There are various structural parameters that govern the sensing mechanism, such as the thickness of the sensing layer and the shape and structure of the sensing active species. 2D carbon-based nanomaterials are in trend for energy and environmental applications and the exfoliation of the layered structure into nanosheets allows for large surface area, plenty of catalytic active centers, and unique physicochemical/electronic properties. In this context, 2D nanosheet-based sensors have been reported for low-level detection of VOCs.22,23

Here, we present a novel PCN composite consisting of exfoliated PCN with graphite nanoplatelets (GNPs) as active material for ethanol sensing under ambient conditions. PCN was synthesized by a simple thermal polycondensation process using an inexpensive compound, melamine, as the precursor. The nanosheets of PCN were obtained through acid treatment, followed by long-term ultrasonication and high-pressure micro-fluidization. The sensing layer was formed using exfoliated PCN with GNPs and a carbon paste with an ethyl cellulose binder. Laser-ablated patterned resistive-type sensors were fabricated using the patterned sensing layer and tested at room temperature for the detection of VOCs. A very low concentration of ethanol (i.e., 1 ppm) could be detected by this PCN composite active sensing layer under ambient conditions. Later, the sensing performance is thoroughly discussed in terms of sensitivity, detection limit, and response time.

2. Experimental Section

2.1. Materials Synthesis

PCN was synthesized via a simple thermal polycondensation method using melamine (C3H6N6, Sigma-Aldrich; 99%) at 550 °C for 1 h at 10 °C/min in a muffle furnace.24 Further, PCN monolayer nanosheets were produced through chemical exfoliation. The as-synthesized PCN (1 g) was added to 10 mL of H2SO4 (>95 wt %, Daejung) in a 50 mL flask and stirred for 8 h under ambient conditions.25 This chemical exfoliation process changed the yellow color of the bulk CN to light yellow of CN monolayers. Subsequently, the reaction mixture was gradually transferred to 100 mL of deionized water and sonicated for exfoliation. This caused an increase in the temperature of the resultant acid solution, and the color changed from yellow to light yellow. The final acid suspension was centrifuged at 3000 rpm for 10 min. The recovered exfoliated PCNs were dried overnight at 70 °C in an oven. Structural defects were eliminated through an additional treatment of the as-prepared exfoliated PCN with 150 mL of methanol under reflux on a hot mantle at 65 °C for 6 h. Finally, the exfoliated PCN nanosheets were obtained after centrifugation and drying at 70 °C overnight.

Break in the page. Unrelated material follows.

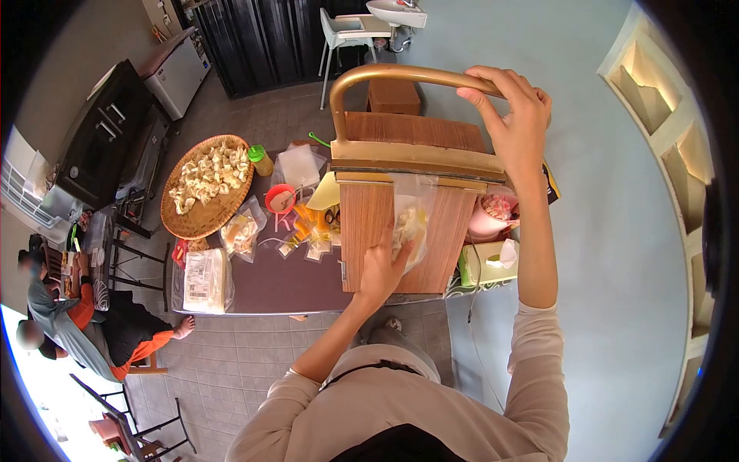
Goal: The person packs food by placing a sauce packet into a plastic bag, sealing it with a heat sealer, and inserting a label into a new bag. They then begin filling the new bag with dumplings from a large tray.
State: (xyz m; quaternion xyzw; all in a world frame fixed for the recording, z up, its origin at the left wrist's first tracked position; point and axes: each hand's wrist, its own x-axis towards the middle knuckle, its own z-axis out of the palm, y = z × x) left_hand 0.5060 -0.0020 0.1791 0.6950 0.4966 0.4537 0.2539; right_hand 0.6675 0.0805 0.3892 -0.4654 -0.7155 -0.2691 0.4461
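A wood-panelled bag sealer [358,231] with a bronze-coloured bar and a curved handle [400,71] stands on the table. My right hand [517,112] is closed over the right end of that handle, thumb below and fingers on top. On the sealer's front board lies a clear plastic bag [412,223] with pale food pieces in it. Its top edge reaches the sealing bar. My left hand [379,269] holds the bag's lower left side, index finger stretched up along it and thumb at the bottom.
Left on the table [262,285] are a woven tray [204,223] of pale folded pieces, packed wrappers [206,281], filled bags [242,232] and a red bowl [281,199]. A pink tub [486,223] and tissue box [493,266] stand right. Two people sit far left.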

2.2. Characterization of Sensing Materials

The morphologies of samples were characterized by scanning electron microscopy (SEM; FEI Quanta 450 FEG) and transmission electron microscopy (TEM; Titan G2 60-300, FEI, USA). The X-ray diffraction (XRD) pattern was acquired by PANalytical X’Pert Pro MPD using Cu Kα radiation. The functional groups present in PCN were investigated by Fourier transform infrared (FTIR) spectroscopy; the spectra were obtained over the range of 400–4000 cm–1. Specific surface area (SSA) and total pore volume were obtained using nitrogen (N2) adsorption and desorption at 77 K performed on a gas adsorption/desorption analyzer (BELSORP-max, Microtrac BEL Corp., Japan). Prior to the N2 adsorption/desorption measurements, the samples were degassed at 120 °C under vacuum for 12 h. The SSA of the samples was calculated using the Brunauer–Emmett–Teller (BET) method from the data with the relative pressure (P/P0) in the range of 0.1–0.3.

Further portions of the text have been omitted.